- **Task brief**: Of the material below, only the lines from the line containing "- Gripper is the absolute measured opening" down to the line containing "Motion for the" belong in the answer, written out exactly.

- **Provided information**:

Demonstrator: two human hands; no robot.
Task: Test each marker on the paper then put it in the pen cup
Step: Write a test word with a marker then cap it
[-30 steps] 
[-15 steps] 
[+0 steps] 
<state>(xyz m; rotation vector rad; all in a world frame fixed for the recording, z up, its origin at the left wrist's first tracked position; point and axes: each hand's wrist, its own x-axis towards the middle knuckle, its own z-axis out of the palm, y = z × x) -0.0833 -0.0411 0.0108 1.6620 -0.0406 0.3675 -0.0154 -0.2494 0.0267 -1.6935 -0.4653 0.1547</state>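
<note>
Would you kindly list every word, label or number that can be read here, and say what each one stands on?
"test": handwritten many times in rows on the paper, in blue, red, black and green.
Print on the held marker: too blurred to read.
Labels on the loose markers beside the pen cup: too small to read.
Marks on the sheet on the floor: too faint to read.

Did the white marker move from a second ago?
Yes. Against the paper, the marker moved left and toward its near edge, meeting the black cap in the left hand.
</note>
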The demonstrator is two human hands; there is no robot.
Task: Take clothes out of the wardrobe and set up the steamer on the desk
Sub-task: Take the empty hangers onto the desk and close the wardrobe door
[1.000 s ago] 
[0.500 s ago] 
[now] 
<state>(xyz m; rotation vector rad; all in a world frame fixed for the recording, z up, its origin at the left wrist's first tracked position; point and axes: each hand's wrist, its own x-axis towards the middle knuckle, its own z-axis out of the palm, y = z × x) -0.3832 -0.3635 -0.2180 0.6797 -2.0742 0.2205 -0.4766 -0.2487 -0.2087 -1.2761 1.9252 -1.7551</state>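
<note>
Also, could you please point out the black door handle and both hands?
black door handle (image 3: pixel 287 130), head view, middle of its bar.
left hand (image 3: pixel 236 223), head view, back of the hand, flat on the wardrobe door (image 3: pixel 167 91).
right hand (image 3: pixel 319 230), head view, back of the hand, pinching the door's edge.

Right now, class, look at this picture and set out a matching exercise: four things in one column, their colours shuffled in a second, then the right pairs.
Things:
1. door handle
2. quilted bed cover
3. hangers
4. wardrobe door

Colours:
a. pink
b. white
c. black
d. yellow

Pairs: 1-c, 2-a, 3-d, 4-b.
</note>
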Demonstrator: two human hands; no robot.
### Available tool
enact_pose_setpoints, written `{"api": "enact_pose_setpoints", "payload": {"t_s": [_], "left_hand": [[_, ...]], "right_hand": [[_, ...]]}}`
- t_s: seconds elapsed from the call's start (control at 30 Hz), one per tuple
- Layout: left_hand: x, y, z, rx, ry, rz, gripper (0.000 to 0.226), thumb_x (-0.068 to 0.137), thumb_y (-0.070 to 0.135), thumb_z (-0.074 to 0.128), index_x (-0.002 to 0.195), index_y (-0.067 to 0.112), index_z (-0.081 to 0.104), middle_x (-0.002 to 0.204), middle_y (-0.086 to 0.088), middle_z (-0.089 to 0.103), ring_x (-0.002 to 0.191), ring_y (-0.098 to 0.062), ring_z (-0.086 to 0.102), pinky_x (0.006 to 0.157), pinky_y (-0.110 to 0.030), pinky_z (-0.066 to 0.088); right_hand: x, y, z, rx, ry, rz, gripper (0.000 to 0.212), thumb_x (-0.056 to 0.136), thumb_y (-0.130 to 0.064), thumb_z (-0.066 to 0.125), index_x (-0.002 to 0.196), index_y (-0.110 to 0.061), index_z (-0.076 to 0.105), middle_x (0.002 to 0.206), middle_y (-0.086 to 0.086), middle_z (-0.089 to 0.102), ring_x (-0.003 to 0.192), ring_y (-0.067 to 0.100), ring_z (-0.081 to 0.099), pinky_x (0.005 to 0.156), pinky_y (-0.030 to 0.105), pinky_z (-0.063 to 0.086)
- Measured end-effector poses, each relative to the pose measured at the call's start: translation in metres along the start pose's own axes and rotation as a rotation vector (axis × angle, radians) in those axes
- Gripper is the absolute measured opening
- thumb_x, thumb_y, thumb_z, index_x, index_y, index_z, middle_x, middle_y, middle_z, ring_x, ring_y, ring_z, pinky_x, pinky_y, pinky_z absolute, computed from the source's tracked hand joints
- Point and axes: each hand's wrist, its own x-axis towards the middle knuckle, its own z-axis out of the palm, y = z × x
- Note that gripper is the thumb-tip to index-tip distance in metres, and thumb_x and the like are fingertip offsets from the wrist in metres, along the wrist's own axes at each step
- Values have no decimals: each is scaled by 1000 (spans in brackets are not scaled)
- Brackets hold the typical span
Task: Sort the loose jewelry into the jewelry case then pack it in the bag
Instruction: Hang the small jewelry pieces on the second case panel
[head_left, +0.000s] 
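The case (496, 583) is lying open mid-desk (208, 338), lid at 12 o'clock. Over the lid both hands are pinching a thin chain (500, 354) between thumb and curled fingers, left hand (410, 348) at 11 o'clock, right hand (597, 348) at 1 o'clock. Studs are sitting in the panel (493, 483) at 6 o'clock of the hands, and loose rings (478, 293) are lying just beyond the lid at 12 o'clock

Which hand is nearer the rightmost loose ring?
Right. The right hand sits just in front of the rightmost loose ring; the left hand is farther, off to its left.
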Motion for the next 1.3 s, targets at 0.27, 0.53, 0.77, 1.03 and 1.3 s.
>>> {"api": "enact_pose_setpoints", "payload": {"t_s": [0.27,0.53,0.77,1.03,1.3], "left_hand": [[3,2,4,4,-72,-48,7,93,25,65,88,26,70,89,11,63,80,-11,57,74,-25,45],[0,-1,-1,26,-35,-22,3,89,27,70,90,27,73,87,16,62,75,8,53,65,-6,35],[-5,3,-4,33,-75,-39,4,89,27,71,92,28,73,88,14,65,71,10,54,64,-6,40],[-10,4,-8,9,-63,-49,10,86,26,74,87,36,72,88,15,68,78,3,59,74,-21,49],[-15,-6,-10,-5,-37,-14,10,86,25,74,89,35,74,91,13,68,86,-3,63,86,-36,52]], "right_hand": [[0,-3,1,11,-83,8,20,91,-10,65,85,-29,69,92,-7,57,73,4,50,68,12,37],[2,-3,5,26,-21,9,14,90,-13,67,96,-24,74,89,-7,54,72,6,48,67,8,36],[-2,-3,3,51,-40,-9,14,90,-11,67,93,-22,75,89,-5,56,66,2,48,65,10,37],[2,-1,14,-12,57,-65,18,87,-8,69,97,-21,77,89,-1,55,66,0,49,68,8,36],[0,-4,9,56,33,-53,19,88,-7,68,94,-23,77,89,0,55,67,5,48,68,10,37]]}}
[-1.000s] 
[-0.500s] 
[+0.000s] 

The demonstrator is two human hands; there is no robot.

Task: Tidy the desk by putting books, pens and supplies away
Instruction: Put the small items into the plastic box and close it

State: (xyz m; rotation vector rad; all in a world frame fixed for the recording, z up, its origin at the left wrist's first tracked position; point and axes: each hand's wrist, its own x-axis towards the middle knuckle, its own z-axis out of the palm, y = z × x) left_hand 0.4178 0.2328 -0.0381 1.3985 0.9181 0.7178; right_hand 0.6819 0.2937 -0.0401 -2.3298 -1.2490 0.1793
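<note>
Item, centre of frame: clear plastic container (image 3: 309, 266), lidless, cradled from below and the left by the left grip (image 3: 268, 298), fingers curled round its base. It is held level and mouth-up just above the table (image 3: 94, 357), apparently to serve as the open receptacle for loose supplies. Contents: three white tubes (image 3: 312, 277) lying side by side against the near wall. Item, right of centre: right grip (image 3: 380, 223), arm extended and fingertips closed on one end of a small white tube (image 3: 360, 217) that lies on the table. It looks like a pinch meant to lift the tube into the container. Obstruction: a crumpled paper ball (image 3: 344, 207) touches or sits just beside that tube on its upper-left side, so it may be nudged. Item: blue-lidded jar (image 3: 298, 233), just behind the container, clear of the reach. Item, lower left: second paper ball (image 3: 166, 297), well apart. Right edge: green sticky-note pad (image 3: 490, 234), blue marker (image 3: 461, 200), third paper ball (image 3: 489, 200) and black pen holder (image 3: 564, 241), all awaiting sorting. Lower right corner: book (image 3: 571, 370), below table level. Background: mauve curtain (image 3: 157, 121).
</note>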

- **Answer section**:
- Gripper is the absolute measured opening
- thumb_x, thumb_y, thumb_z, index_x, index_y, index_z, middle_x, middle_y, middle_z, ring_x, ring_y, ring_z, pinky_x, pinky_y, pinky_z absolute, computed from the source's tracked hand joints
- Point and axes: each hand's wrist, its own x-axis towards the middle knuckle, its own z-axis out of the palm, y = z × x
- Note that gripper is the thumb-tip to index-tip distance in metres, and thumb_x and the like are fingertip offsets from the wrist in metres, along the wrist's own axes at each step
- Values have no decimals: each is scaled by 1000 (spans in brackets are not scaled)
- Brackets hold the typical span
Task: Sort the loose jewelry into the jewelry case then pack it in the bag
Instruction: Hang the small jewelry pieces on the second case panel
[head_left, +0.000s] 
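The case (496, 583) is lying open mid-desk (208, 338), lid at 12 o'clock. Over the lid both hands are pinching a thin chain (500, 354) between thumb and curled fingers, left hand (410, 348) at 11 o'clock, right hand (597, 348) at 1 o'clock. Studs are sitting in the panel (493, 483) at 6 o'clock of the hands, and loose rings (478, 293) are lying just beyond the lid at 12 o'clock

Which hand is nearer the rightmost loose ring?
Right. The right hand sits just in front of the rightmost loose ring; the left hand is farther, off to its left.
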Motion for the next 1.3 s, targets at 0.27, 0.53, 0.77, 1.03 and 1.3 s.

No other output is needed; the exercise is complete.